Only the stretch of the listing below that runs from the line with "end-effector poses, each" through the line with "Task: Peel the" is to be printed, exactly and with both ends.
◇ ◇ ◇
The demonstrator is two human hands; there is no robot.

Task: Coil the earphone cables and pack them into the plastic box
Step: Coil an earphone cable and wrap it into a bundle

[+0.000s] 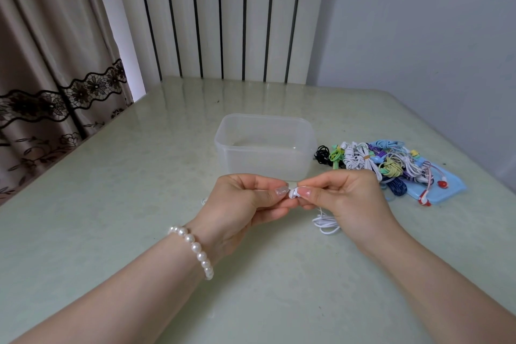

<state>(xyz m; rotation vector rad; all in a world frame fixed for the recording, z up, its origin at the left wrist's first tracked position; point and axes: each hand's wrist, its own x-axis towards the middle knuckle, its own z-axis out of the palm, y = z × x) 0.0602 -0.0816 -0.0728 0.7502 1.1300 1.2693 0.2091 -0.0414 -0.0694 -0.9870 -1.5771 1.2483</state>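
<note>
Both hands [293, 198] pinch white earphone cable [325, 222].

**Around the pale green table**

A glossy pale green table [117, 204] is filling the lower view, its surface reflecting the light from behind. A beige curtain [47, 50] is hanging at the left, a band of dark floral lace [69, 95] running across it above smaller embroidered flowers. A white radiator [220, 14] with dark vertical gaps is standing against the far edge of the table. A plain bluish-white wall [418, 22] is rising at the right. A light blue flat pouch [441, 190] is lying on the table near its right edge. A pearl bracelet [195, 248] is sitting around a wrist.
</note>
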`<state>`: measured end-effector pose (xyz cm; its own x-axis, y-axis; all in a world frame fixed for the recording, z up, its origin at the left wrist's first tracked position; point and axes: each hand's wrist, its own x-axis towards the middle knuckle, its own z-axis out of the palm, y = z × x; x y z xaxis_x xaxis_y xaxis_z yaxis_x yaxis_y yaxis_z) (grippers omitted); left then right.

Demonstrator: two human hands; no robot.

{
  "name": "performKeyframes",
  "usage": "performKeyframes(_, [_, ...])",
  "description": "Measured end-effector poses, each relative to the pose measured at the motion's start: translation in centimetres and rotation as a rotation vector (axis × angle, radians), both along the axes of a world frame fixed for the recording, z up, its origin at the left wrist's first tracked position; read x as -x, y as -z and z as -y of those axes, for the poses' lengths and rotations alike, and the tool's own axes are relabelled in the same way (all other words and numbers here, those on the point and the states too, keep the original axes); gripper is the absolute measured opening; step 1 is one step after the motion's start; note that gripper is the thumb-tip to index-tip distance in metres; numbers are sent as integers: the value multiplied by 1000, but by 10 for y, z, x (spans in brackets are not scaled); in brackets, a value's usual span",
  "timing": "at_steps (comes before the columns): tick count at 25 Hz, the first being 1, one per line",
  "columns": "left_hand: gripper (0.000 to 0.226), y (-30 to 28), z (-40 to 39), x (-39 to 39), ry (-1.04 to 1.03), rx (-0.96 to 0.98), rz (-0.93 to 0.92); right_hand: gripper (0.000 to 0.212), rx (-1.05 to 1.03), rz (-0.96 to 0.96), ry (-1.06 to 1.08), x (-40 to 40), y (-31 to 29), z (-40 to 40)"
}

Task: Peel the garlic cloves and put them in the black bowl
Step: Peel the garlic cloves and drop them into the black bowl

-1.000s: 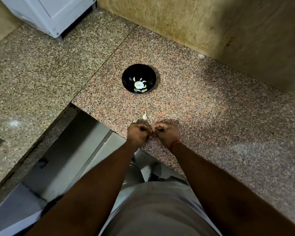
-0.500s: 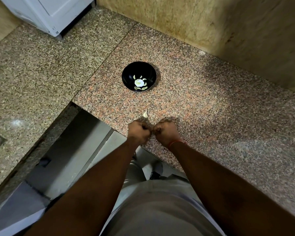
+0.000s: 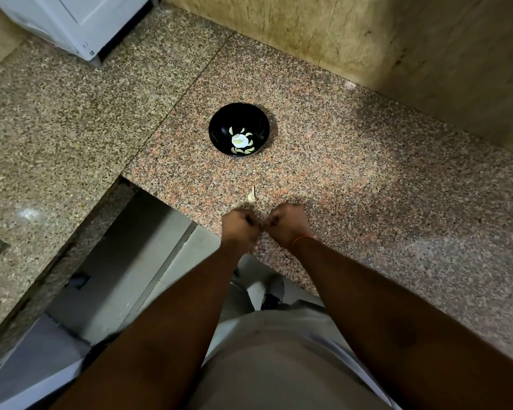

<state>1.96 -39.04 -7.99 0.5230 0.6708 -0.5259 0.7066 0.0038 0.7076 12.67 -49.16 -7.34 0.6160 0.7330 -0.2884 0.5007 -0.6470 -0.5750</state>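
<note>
Big stone counter (image 3: 367, 179), speckled pink and grey, with a wall along the far edge and a white machine (image 3: 71, 22) at the far left corner.

Black bowl (image 3: 239, 130) out in the middle of the counter, well away from the near edge. Inside, a white lump with small pale cloves (image 3: 241, 142) around it.

Left hand (image 3: 240, 229) and right hand (image 3: 286, 222) close together over the near edge, knuckles almost touching. Fingers of both curled in tight, as if pinching one small thing between them. Too hidden to see what it is, so cannot tell for sure. Probably a clove being peeled.

One small pale garlic piece (image 3: 251, 196) on the counter just past the hands, between them and the bowl. Clove or just skin, hard to say.

Best way to do the peeling, most likely:
- Hold the clove firm with one hand, pick at the skin with the nails of the other.
- Start at the pointy tip, pull the skin off in strips.
- Keep both hands over the counter, not past the edge, or the clove may drop to the floor.
- Drop skin on the counter, bare clove in the bowl.
</note>
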Motion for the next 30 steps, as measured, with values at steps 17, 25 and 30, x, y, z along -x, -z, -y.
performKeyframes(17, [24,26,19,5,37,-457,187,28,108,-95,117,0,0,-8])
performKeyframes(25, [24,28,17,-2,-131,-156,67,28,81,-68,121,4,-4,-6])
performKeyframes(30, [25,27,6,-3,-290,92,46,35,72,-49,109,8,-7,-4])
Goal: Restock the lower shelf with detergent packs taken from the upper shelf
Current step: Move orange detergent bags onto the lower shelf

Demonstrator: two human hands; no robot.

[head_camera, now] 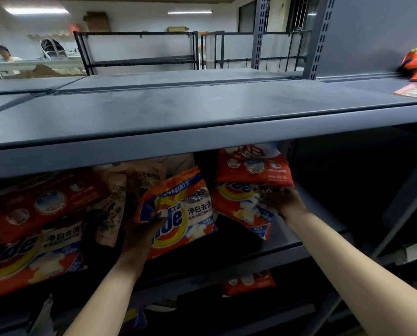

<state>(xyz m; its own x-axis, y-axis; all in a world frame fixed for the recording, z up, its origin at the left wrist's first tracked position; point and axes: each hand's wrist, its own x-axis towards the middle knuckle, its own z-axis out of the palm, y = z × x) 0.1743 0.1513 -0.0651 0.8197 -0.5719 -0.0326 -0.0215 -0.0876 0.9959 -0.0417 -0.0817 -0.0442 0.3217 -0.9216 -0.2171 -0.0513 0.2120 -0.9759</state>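
Both my forearms are bare from the bottom edge of the view up to the wrists; no sleeve, cuff or glove shows on either one. My left hand (139, 235) is in the shade of the shelf, so its fingers are hard to make out, and I can see no ring or watch there. My right hand (287, 202) is bare too, with nothing worn at the wrist. My arms look slim and smooth, without marks that I can tell.
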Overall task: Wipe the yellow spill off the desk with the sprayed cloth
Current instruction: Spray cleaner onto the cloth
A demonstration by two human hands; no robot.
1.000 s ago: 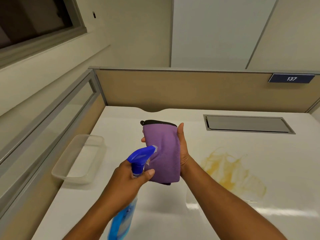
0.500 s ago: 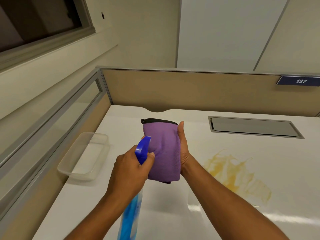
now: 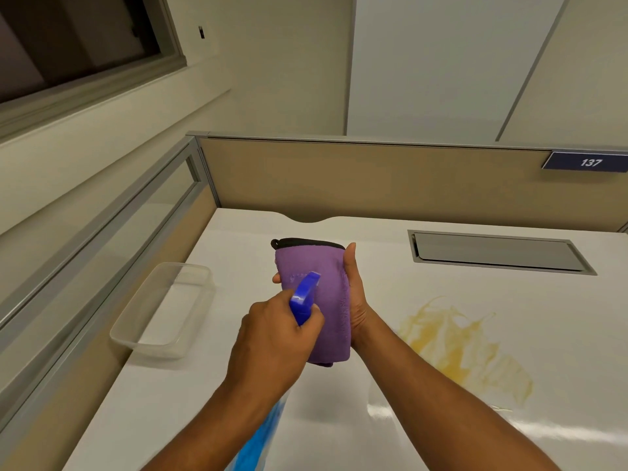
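We stand at a glossy white desk (image 3: 441, 436) in a cubicle, boxed in by tan fabric partition panels (image 3: 339, 178) with brushed metal trim. At far left a clear plastic container (image 3: 163, 311), rectangular with rounded corners, sits near the desk's left edge. Moving right, our left hand (image 3: 272, 341) is clenched around the neck of a spray bottle (image 3: 302, 300), with its deep blue plastic head aimed at the cloth and its translucent light blue body blurred beneath our forearm. Just beyond the nozzle our right hand (image 3: 355, 300) holds the purple cloth (image 3: 316, 294) upright above the desk, thumb pressed along its right edge and fingertips wrapped behind, one showing at its left edge. The cloth looks soft and nappy, folded into a tall rectangle, with a black hem and small loop at its top; faint wet specks show near the nozzle. Further right the yellow spill (image 3: 465, 351) lies on the desk, smeared into thin, streaky arcs, well apart from the cloth. Behind it a flat grey metal cable hatch (image 3: 496, 251) is recessed into the desktop. On the partition above, a dark blue plate (image 3: 586, 162) reads 137.
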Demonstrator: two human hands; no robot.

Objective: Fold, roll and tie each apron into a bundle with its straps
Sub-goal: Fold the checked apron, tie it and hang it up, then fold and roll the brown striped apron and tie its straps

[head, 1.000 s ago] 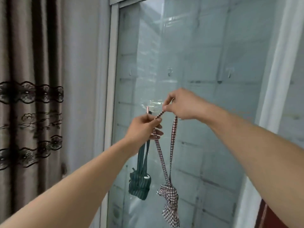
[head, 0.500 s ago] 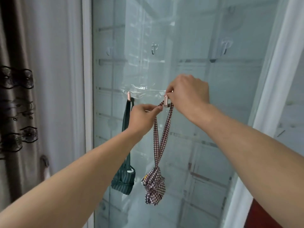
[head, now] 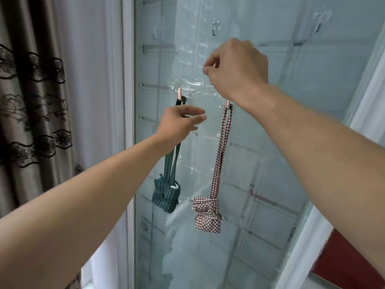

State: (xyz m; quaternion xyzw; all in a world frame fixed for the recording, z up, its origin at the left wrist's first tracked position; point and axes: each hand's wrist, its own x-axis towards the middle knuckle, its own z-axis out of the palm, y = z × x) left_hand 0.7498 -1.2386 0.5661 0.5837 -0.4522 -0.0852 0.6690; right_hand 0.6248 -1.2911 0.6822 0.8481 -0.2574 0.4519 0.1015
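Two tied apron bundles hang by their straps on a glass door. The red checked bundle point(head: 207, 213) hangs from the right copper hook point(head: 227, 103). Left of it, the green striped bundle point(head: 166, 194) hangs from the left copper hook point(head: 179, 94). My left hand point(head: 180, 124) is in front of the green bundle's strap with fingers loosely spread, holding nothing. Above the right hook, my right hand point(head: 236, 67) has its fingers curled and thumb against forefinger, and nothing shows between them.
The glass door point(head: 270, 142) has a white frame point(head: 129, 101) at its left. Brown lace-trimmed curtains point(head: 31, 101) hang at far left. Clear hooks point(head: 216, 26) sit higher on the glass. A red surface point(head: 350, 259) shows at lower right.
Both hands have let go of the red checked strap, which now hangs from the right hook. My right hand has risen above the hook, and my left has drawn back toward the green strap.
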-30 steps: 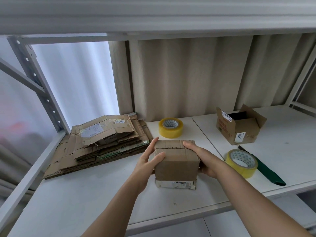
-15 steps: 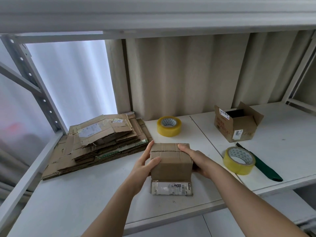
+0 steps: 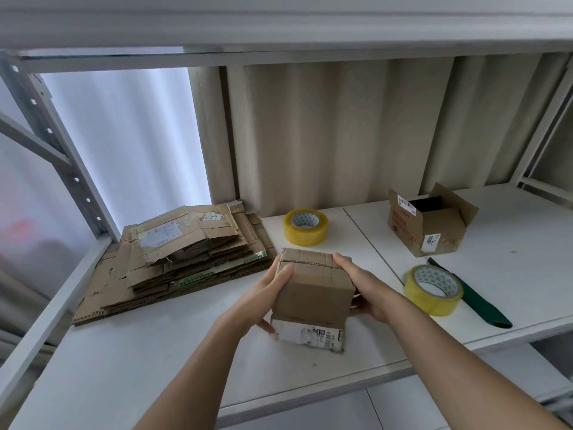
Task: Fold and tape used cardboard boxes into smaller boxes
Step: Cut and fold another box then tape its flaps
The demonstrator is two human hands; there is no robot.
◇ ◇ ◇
- [Completed exercise]
  "description": "Measured end-effector poses, each relative to the pose measured at the motion's start: translation in centimetres and rotation as a rotation vector (axis × angle, radians), both along the axes of a world frame fixed for the recording, z up, its origin at the left wrist's first tracked position; read x as -x, y as -z and z as -y of those axes, for the poses' lengths and rotations alike, and the tool's own axes are relabelled in the same way (all other words and numbers here, those on the point and the states too, keep the original axes); gripper is the absolute measured opening; step 1 is one step after the motion's start; note that gripper is the thumb-tip to index-tip distance in metres; numbers are sent as integers: the value multiplied by 1000, but by 10 for y, z, x (spans in brackets are not scaled); in brackets, a value's usual span",
  "timing": "at_steps (comes before the columns): tick count at 25 Hz, the first being 1, one per line",
  "columns": "left_hand: gripper (0.000 to 0.226), y (-30 to 28), z (-40 to 39), x (-39 to 39), ry (-1.04 to 1.03), rx (-0.96 to 0.98), rz (-0.93 to 0.92); right_hand: gripper (0.000 to 0.212), rx (-1.05 to 1.03), rz (-0.96 to 0.96), ry (-1.06 to 1.08), x (-40 to 40), y (-31 to 29), z (-40 to 40)"
}

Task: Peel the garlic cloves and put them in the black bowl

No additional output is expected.